This is precisely it. The name "String theory" is a bit of a misnomer; it's a
framework, not a scientific theory like evolution or special relativity
despite the common perception. Sure, it does make predictions (like tiny bits
a vibrating energy or "strings" are the most fundamental thing in the
universe), but that's a lot like playing solitaire in windows and then
proclaiming it a bad OS. Strings are only a tiny piece of a much larger
framework.

String theory is a framework in which you build scientific theories. Where
relativity or evolution might be programs on a computer, string theory is the
OS. Which is why there's so much confusion.

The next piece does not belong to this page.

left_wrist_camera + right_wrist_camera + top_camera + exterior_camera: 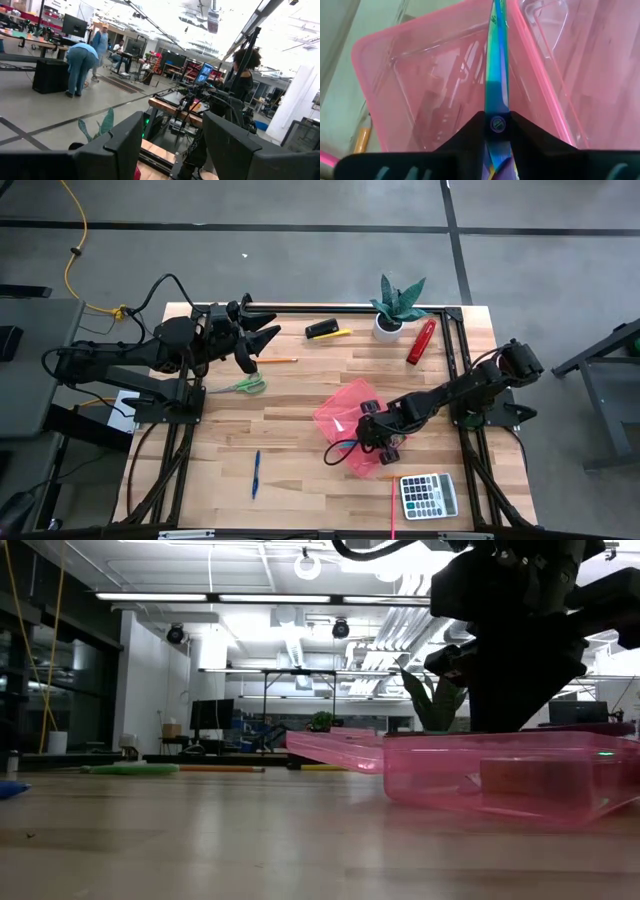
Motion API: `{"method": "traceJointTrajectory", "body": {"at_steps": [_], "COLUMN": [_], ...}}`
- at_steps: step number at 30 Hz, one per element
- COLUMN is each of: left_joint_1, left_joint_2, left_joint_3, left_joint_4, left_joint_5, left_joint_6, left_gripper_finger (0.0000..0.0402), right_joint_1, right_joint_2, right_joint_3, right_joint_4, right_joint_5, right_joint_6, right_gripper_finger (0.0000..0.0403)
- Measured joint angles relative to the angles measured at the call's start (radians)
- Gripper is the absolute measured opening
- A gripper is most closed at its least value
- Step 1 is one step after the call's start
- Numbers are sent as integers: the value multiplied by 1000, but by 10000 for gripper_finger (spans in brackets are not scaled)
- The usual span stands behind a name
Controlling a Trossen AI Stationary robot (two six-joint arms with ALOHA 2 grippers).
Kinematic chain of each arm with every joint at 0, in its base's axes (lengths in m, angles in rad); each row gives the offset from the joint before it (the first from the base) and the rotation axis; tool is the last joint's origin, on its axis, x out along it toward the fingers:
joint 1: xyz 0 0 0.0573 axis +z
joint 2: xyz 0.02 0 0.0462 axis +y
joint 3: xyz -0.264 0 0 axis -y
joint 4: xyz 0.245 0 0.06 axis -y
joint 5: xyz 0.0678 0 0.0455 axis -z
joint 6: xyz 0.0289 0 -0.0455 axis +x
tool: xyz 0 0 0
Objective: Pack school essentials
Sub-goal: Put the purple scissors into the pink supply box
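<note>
My right gripper hovers over the translucent pink tray near the table's middle, shut on the purple-handled scissors. Their iridescent blades point into the tray. My left gripper is open and raised at the far left, touching nothing. Below it the green-handled scissors and an orange pencil lie flat on the table. The blue pen lies near the front edge. A red pencil lies beside the calculator. My right gripper pinches the purple-handled scissors between its two fingers at the pivot screw, with the fingers lying along them. The shut blades stick out ahead over the tray's inside. The dark handle loops trail behind toward the near edge, off the table.
A potted green plant, a red object and a black-and-yellow object sit along the far edge. A calculator lies at the near right corner. The tray's open lid lies toward the far side. People stand in the room beyond.
</note>
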Motion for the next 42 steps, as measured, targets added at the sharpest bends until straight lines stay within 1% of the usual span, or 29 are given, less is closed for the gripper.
{"method": "traceJointTrajectory", "body": {"at_steps": [6, 9, 13, 17, 20, 22, 24, 26, 27, 28, 31, 34, 37, 42], "left_joint_1": [0, 0, 0, 0, 0, 0, 0, 0, 0, 0, 0, 0, 0, 0], "left_joint_2": [0, 0, 0, 0, 0, 0, 0, 0, 0, 0, 0, 0, 0, 0], "left_joint_3": [0, 0, 0, 0, 0, 0, 0, 0, 0, 0, 0, 0, 0, 0], "left_joint_4": [0, 0, 0, 0, 0, 0, 0, 0, 0, 0, 0, 0, 0, 0], "left_joint_5": [0, 0, 0, 0, 0, 0, 0, 0, 0, 0, 0, 0, 0, -7], "left_joint_6": [-2, -2, -2, -1, -1, 0, -1, -1, -1, -1, -2, -2, -1, -1], "left_gripper_finger": [195, 195, 195, 195, 195, 195, 195, 195, 195, 195, 195, 195, 195, 195], "right_joint_1": [0, 0, 0, -12, -14, -14, -13, -13, -13, -10, 1, -1, 0, -2], "right_joint_2": [1, 1, -22, -98, -173, -235, -304, -386, -427, -463, -542, -573, -576, -505], "right_joint_3": [0, 0, 0, 0, -20, -87, -175, -246, -272, -290, -316, -322, -322, -322], "right_joint_4": [0, -7, -68, -189, -242, -244, -259, -258, -251, -249, -256, -256, -212, -146], "right_joint_5": [0, -2, -19, 14, 43, 50, 52, 58, 61, 70, 137, 155, 147, 111], "right_joint_6": [8, 7, -12, 4, 54, 134, 244, 369, 421, 467, 566, 585, 582, 545], "right_gripper_finger": [113, 129, 137, 134, 124, 108, 77, 33, 18, 10, 13, 3, 4, 1]}}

And to say it's a dead end is incorrect; to date there have been some
incredibly useful applications in unrelated fields. People are using it for
all kinds of things. Even if it's not a theory of everything, it is still
helping advance our knowledge and understanding of science.

------
sago
So to precis the intro: "I was asked by a Nobel laureate to submit this to
peer review, but I thought it would take too long, so I self published".

Yeah, the Nobel laureate told you that, not as an endorsement, but because it
is the standard response. "Ah yes, that is... erm... interesting... how about
you submit it for a notable journal. Oh sorry, I need to go talk to
whatshername over there, kthnxbai."

Peer review exists for a reason. Specifically, the merits of theories can't be
assessed via HuffPo opinion pieces, and the ratio of rubbish to quality
speculation is so large, that actual professional scientists need a filtering
mechanism.

------
api
"In 2013, I presented the paper "Empirical Evidence Suggest A Need For A
Different Gravitational Theory," at the American Physical Society's April
conference held in Denver, CO. There I met some young physicists and asked
them about working on gravity modification. One of them summarized it very
well, "Do you want me to commit career suicide?""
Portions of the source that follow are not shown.